In some examples, redistributing the traffic among the number of active lanes may include restriping the traffic from the plurality of lanes to the number of active lanes.

According to some examples, a determination of the failure status may be transmitted to the second component. Transmitting the determination of the failure status may include, for example, transmitting a signal of the failure to the second component via at least one of reverse traffic on the failed lane or via any one or more of the active lanes.

In some examples, a signal may be transmitted to a respective host device to reduce the speed of the traffic after determining a lane has failed. For example, each component may transmit a signal to a respective host system. The signal may be an indication for the host system to downclock the traffic via the link.

FIG. 9 is a flow diagram for an example method 950 of implementing forward error correction (FEC) in view of a lane failure. The FEC is strong enough to protect the loss of a single lane in the plurality of lanes and still allow for reliable operation of the link between the first and second modules.
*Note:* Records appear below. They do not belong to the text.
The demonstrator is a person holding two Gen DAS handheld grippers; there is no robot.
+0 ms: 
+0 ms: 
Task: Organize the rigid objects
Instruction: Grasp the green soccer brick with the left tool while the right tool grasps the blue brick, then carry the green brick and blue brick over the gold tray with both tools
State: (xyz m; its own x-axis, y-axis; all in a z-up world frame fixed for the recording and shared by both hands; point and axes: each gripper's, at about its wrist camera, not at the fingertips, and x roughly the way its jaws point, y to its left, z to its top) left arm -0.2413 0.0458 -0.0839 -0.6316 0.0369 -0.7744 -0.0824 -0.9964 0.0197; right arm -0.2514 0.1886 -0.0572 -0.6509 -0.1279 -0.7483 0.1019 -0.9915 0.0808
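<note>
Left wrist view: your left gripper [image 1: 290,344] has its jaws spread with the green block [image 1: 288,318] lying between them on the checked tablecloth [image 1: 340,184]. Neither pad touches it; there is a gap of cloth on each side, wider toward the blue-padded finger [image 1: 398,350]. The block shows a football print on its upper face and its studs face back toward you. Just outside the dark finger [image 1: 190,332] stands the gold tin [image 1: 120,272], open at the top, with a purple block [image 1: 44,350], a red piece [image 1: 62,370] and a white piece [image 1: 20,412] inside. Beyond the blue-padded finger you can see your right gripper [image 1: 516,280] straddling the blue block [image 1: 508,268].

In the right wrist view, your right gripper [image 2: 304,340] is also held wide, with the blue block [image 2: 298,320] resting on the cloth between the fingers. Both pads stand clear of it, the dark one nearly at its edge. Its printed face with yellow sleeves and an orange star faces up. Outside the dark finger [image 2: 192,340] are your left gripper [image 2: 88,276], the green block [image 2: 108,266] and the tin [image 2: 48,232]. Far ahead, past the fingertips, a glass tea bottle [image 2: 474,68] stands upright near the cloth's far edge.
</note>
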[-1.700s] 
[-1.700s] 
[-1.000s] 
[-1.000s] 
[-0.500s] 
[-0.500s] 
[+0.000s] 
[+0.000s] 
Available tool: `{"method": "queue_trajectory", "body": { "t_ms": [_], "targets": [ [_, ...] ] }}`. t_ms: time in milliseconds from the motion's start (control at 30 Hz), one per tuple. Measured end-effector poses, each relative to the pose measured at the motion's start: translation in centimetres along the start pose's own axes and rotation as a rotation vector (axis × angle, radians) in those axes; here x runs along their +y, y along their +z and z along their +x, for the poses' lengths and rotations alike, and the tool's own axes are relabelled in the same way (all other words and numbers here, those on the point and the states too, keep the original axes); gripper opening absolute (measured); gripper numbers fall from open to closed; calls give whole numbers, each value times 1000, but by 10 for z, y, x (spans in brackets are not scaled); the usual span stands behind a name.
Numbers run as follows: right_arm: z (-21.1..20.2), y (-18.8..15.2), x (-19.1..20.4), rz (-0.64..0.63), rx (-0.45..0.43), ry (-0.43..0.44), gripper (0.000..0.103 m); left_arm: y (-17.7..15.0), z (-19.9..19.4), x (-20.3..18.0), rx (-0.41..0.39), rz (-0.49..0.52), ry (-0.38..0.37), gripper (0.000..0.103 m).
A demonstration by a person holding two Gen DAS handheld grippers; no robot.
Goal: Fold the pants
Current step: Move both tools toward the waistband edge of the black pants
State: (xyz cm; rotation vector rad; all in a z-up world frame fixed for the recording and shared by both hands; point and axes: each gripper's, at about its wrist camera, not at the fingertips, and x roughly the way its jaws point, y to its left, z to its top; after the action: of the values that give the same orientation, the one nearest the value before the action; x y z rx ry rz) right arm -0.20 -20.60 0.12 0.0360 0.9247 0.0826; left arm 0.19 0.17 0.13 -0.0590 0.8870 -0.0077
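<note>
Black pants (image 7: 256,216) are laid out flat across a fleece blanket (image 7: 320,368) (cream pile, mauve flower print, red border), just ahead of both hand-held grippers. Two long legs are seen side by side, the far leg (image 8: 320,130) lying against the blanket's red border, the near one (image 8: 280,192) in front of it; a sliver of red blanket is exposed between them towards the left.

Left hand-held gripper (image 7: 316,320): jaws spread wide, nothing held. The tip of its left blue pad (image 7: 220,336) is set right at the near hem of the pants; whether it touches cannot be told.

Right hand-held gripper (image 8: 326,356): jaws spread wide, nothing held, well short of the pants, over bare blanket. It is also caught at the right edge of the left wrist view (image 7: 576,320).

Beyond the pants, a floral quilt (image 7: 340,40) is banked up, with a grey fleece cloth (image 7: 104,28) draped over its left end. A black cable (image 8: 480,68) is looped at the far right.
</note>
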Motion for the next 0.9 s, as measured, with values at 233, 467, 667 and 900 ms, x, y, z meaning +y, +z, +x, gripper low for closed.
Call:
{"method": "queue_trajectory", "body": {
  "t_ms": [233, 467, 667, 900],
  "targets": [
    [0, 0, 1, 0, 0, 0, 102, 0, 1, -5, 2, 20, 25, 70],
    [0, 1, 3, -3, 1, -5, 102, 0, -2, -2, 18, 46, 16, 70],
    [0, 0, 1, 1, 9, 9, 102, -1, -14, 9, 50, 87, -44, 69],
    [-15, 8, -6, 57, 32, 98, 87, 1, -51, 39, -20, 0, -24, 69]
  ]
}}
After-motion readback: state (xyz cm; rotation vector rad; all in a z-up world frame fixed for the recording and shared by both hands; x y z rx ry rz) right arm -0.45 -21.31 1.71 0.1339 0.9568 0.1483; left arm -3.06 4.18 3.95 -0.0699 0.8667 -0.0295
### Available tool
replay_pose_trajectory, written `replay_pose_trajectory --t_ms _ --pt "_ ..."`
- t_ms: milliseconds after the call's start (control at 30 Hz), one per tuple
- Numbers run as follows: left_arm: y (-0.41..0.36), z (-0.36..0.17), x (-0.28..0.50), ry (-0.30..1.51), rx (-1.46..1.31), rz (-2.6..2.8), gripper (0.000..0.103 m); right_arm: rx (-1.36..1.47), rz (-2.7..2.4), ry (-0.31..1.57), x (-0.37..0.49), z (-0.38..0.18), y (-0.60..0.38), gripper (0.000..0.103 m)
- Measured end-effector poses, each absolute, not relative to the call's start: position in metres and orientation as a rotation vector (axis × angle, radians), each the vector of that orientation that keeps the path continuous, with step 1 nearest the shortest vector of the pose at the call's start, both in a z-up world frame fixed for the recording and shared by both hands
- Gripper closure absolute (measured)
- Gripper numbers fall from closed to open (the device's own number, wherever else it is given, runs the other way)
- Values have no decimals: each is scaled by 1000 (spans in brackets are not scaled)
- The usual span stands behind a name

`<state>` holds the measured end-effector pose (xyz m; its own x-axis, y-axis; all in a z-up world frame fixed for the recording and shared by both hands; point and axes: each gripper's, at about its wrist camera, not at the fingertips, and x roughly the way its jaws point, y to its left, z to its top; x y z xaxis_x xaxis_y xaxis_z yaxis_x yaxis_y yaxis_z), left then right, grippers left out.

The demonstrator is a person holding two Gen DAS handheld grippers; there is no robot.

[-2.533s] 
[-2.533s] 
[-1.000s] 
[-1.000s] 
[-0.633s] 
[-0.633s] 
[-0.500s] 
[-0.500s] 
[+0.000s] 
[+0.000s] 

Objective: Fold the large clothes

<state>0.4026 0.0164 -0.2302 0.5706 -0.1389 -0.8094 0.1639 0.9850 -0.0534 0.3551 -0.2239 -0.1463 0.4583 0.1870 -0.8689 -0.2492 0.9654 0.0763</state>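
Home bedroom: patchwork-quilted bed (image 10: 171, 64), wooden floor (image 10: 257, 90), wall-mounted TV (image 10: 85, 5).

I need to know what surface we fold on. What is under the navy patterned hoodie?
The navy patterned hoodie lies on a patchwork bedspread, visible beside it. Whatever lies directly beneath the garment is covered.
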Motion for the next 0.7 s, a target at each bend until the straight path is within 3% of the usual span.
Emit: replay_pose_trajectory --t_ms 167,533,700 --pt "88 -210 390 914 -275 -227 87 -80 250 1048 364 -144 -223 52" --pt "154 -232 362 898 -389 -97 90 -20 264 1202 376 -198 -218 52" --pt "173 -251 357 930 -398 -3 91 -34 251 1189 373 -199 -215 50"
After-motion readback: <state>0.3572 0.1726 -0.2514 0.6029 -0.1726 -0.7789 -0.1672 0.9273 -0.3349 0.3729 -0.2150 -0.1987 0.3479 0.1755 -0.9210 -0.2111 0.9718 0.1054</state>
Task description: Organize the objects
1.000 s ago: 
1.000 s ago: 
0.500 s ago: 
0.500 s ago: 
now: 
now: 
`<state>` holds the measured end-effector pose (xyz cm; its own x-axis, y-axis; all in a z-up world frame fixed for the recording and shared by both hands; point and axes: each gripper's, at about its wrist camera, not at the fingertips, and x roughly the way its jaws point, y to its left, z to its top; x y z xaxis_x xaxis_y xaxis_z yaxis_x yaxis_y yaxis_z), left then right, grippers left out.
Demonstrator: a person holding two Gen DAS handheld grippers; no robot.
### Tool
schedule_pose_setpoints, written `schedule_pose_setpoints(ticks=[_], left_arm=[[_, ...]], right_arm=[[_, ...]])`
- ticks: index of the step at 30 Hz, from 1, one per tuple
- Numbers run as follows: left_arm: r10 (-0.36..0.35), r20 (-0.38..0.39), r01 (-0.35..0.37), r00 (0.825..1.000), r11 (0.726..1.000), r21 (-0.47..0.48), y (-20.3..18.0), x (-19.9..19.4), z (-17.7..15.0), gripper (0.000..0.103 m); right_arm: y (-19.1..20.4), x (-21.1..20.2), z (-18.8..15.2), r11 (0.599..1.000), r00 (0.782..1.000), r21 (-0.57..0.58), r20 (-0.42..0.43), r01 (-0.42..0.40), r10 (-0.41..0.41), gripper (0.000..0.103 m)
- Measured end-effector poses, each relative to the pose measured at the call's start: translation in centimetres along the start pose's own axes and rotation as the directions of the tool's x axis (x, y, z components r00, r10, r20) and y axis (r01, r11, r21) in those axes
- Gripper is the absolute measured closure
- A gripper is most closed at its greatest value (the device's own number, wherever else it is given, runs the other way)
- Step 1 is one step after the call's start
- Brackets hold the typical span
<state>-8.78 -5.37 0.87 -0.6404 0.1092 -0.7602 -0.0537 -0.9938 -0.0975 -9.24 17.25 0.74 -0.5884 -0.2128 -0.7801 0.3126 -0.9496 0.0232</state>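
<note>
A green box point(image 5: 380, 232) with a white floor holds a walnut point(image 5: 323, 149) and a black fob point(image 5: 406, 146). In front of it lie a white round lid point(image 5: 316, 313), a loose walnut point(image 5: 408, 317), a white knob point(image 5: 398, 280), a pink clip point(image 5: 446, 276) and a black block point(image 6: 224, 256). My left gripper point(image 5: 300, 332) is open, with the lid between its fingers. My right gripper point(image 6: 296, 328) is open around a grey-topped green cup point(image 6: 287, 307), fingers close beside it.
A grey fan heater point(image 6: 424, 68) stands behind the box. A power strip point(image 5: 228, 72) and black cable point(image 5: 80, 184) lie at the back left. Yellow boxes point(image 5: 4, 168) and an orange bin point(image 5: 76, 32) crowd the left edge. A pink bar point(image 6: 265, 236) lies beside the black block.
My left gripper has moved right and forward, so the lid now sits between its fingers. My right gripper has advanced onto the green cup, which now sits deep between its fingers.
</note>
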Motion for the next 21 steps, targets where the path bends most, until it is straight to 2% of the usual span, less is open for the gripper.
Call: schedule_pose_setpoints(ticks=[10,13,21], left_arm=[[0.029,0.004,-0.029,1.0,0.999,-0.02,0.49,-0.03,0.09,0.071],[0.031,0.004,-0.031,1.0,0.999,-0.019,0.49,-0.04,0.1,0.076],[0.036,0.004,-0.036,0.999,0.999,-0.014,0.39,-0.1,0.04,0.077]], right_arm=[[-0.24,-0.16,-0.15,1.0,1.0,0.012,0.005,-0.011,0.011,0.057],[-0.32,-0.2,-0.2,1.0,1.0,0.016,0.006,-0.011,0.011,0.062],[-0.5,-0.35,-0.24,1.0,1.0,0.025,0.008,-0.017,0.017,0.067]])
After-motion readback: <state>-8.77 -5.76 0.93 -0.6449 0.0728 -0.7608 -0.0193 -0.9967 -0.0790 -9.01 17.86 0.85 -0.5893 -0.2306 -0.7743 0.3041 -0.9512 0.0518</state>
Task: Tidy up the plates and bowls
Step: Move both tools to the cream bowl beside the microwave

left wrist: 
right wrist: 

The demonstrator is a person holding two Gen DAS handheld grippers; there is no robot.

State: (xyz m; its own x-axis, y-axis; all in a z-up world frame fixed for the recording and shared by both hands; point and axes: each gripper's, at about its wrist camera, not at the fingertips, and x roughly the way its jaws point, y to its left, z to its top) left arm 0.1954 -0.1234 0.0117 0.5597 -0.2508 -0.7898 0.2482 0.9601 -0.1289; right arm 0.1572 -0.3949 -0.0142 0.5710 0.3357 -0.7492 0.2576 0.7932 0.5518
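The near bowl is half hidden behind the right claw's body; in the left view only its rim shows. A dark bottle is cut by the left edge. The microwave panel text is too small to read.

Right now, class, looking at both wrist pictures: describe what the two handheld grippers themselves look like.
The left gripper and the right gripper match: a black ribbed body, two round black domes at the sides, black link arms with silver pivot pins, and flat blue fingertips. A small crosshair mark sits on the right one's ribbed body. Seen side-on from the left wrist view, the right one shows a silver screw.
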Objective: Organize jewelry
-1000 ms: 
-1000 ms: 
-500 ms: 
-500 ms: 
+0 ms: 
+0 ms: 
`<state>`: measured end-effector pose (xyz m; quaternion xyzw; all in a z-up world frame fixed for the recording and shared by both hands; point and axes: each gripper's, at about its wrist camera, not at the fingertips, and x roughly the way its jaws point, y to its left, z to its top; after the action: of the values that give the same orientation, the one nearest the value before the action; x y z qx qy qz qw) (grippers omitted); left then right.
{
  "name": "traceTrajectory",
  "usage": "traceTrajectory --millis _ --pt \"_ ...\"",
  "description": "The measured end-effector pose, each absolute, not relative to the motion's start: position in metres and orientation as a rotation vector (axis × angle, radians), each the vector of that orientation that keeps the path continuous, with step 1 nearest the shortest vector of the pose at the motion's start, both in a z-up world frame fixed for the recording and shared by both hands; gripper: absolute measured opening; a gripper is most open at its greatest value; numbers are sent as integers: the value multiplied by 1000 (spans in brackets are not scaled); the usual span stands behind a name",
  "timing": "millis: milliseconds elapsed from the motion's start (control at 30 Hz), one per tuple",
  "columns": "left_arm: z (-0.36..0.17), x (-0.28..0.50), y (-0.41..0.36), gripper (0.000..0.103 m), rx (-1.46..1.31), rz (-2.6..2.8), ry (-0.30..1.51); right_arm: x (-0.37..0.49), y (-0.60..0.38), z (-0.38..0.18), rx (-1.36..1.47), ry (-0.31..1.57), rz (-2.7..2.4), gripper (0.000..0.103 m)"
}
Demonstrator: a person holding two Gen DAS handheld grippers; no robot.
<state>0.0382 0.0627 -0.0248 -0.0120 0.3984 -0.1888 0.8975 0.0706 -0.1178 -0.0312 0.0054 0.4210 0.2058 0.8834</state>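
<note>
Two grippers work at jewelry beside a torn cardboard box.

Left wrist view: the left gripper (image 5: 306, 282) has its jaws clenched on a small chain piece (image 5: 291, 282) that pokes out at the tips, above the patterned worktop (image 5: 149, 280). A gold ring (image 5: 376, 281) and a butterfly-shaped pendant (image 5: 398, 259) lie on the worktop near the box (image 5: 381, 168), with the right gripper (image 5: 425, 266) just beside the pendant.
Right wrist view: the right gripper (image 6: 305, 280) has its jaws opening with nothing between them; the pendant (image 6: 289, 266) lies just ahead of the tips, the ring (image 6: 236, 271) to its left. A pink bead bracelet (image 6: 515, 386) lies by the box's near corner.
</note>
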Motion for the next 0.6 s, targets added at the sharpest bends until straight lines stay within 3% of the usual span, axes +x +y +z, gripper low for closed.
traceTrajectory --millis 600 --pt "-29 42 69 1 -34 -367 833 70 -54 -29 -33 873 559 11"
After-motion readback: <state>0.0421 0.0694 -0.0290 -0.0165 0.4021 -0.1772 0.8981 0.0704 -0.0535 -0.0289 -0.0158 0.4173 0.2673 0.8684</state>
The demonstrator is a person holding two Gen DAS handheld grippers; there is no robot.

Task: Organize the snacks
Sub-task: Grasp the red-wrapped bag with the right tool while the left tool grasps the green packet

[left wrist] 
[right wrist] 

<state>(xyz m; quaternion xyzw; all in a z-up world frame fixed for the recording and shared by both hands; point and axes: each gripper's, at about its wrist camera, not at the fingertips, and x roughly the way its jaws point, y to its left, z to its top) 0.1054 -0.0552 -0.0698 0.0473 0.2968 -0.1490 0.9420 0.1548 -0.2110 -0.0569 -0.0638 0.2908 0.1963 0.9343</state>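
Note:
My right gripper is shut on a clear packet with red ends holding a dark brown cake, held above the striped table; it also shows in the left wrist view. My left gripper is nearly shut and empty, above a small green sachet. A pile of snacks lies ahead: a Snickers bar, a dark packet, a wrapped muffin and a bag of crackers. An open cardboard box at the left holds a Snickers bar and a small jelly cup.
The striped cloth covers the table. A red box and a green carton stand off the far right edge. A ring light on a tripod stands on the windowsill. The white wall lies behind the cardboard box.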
The following operations do not have to be performed in the precise order described below. Rather, various operations can be handled in a different order or simultaneously, and operations may be added or omitted.

In block 910, to provide a strong enough FEC, an error correcting capability of code for the data traffic is increased. Increasing the error correcting capability of the code for the data traffic may include, for example, increasing a parity coding of the data traffic. In some examples, the coding block size of the data traffic is increased. The data traffic may be routed between a first set of transceivers of a first device and another set of transceivers. In some examples, the data traffic may be routed via a link between the sets of transceivers. The link includes a plurality of lanes. The data traffic may be, for example, bidirectional data traffic.

In block 920, the data and parity symbols of the data traffic are restriped across the plurality of lanes. Restriping the data and parity symbols may include, for example, remapping the data and parity symbols across the plurality of lanes. Restriping the data and parity symbols across the plurality of lanes allows for the data traffic to continue to be routed via the link even if one of the lanes of the link fails. A failure of a lane may be indicated by a failure status. The failure of a lane may correspond to a lane of the link failing to transmit data symbols.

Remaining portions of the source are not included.